ACTIVITY. Write out every line below that contains "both".

=== Begin Enclosure ===

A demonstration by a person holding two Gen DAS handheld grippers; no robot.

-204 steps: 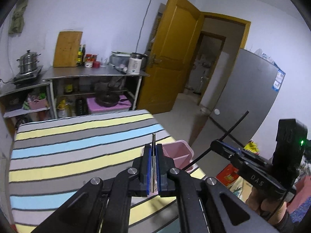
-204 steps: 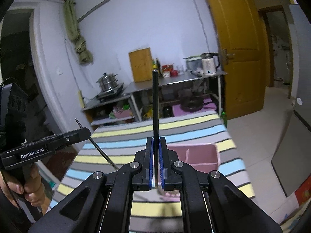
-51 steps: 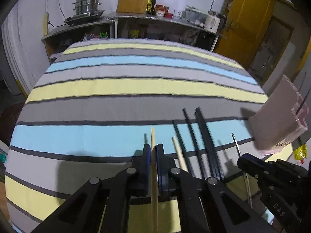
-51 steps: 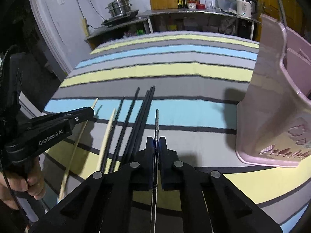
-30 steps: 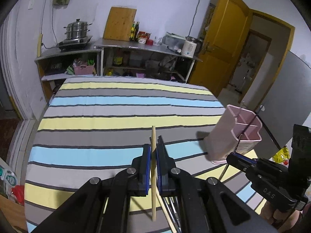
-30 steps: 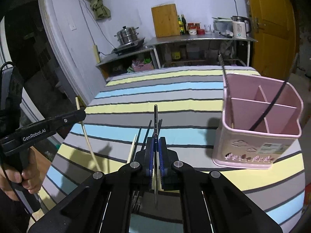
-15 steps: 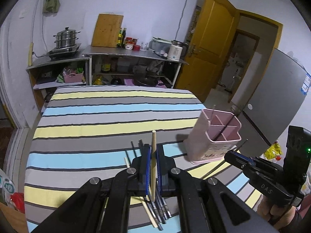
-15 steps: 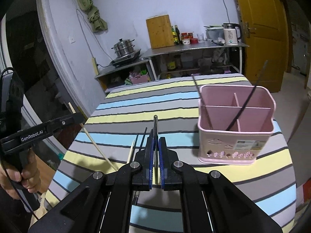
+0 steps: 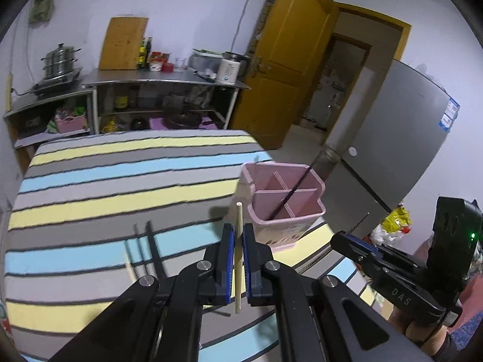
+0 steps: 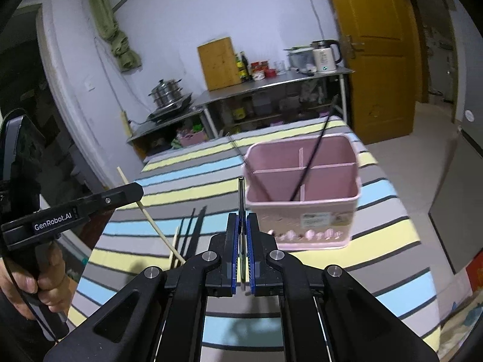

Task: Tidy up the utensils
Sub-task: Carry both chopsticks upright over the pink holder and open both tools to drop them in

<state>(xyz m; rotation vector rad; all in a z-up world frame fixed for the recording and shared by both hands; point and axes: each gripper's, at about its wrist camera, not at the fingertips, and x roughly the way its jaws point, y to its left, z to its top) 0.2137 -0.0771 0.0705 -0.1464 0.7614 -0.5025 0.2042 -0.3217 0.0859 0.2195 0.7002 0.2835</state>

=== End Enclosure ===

ANSWER.
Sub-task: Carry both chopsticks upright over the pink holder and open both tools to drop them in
<state>(xyz m; rotation vector rad; all in a z-up world frame fixed for the recording and shared by both hands; point and axes: each gripper's, at about its wrist camera, not at the fingertips, and x roughly the way its jaws point, y to its left, z to its top) 0.2137 -0.0771 0.0705 -0.1464 0.7614 -0.5025 0.2042 -0.3217 0.0859 0.2195 0.7002 0.2835</state>

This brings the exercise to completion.